* Exercise goal
Find the line in the entries below that contains "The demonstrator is". Repeat it exactly, and every line after it through the line that contains "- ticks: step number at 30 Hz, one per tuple".

* Data to process
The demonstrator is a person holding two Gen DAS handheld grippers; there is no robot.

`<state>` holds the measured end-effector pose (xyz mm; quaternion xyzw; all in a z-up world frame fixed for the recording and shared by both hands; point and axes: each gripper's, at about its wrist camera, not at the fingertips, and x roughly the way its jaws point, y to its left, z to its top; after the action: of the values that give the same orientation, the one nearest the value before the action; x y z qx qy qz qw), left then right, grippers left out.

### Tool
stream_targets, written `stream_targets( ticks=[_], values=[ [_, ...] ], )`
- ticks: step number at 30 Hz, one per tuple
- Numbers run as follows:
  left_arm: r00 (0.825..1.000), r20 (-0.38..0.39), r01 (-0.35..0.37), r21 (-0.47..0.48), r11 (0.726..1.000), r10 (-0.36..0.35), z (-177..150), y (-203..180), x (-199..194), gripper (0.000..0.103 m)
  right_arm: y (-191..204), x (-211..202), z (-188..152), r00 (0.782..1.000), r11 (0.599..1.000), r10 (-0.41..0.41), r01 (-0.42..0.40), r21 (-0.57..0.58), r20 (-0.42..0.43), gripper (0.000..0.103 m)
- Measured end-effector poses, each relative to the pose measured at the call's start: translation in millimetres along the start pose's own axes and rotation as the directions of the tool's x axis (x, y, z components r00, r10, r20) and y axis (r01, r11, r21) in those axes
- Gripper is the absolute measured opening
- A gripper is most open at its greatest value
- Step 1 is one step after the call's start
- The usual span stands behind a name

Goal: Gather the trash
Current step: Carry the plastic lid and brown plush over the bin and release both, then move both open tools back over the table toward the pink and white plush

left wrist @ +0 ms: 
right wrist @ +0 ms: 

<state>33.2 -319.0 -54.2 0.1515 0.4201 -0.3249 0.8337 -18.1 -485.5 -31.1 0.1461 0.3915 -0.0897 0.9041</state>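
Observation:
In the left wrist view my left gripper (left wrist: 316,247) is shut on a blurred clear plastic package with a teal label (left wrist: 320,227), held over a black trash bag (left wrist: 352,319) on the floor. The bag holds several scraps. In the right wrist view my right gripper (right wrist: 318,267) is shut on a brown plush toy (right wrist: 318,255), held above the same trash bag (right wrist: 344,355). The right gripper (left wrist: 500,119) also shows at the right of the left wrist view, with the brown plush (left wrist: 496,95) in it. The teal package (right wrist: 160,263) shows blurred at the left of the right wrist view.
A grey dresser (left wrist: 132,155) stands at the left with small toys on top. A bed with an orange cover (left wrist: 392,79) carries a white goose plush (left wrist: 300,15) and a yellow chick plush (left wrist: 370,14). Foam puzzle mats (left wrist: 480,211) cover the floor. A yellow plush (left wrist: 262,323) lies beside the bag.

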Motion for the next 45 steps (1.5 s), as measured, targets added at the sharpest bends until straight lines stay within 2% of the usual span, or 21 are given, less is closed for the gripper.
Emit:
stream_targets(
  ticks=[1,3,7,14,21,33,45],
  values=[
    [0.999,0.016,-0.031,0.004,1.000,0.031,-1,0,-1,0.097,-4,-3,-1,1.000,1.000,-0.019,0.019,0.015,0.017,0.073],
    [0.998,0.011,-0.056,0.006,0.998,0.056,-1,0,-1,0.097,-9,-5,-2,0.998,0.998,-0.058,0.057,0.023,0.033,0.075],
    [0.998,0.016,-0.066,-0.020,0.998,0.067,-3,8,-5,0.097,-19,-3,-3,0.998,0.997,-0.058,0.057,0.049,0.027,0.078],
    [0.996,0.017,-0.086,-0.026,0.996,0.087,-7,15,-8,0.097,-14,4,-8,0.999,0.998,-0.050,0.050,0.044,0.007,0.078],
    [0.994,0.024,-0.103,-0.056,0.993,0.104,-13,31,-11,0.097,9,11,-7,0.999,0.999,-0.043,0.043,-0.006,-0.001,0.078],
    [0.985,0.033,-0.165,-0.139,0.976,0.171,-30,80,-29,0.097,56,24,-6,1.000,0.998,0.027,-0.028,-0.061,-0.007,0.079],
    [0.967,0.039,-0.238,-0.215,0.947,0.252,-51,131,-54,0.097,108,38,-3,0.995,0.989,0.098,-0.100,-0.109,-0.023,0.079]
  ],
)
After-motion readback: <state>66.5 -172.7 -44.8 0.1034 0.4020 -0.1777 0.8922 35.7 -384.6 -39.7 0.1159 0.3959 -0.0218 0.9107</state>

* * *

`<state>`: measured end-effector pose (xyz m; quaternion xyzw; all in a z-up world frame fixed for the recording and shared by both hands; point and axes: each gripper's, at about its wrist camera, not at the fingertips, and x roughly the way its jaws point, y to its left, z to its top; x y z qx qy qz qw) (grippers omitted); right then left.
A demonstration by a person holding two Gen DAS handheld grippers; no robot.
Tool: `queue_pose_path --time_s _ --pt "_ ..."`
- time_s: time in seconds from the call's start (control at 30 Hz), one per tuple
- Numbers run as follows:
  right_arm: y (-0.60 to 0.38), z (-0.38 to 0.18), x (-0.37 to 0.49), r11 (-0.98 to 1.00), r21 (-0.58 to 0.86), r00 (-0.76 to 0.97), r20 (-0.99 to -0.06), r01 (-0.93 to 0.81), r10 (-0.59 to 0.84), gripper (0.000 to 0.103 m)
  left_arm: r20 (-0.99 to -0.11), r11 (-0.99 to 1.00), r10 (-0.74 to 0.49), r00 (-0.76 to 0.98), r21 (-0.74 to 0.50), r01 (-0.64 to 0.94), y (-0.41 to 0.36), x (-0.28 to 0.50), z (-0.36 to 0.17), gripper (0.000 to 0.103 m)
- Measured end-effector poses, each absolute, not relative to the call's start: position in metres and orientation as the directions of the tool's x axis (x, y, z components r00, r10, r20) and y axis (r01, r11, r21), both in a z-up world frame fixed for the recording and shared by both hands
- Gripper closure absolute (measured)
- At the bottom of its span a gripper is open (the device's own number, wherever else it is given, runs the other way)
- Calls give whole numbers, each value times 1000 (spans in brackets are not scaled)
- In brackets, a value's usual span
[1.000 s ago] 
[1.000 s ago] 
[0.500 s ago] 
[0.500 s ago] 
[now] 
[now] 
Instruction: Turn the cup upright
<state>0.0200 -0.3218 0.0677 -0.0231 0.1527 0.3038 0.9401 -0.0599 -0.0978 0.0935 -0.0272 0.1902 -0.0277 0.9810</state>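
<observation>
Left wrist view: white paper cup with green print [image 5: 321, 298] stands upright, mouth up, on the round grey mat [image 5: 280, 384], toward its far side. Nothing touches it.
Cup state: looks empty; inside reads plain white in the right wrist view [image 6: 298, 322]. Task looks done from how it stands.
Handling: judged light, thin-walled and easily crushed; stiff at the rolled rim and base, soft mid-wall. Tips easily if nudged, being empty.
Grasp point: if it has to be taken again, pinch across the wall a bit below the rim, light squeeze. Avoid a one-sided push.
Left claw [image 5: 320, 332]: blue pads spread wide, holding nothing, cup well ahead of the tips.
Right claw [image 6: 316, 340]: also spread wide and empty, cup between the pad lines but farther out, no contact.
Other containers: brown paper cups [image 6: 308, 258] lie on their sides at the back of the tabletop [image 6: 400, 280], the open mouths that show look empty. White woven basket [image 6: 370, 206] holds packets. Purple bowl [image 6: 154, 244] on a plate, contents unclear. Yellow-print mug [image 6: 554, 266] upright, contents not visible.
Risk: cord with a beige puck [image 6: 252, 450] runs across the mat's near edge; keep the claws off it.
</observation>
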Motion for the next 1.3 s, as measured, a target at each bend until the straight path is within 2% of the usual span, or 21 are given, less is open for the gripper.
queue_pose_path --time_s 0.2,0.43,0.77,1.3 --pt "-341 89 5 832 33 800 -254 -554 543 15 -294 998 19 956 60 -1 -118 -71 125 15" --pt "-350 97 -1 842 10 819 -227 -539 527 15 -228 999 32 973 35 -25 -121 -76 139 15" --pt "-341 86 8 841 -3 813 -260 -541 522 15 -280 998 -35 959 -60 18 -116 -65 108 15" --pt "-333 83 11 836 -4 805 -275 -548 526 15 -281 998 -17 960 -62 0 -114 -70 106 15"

* Expected answer
The demonstrator is a person holding two Gen DAS handheld grippers; there is no robot.

`<state>` holds the measured end-effector pose (xyz mm; quaternion xyzw; all in a z-up world frame fixed for the recording and shared by both hands; point and axes: each gripper's, at about its wrist camera, not at the fingertips, and x roughly the way its jaws point, y to its left, z to its top; after the action: of the values that give the same orientation, the one nearest the value before the action; x y z qx qy qz qw), left then right, grippers left out.

### Tool
stream_targets, written `stream_targets( ticks=[_], values=[ [_, ...] ], )`
- ticks: step number at 30 Hz, one per tuple

Nothing further is required for this exercise.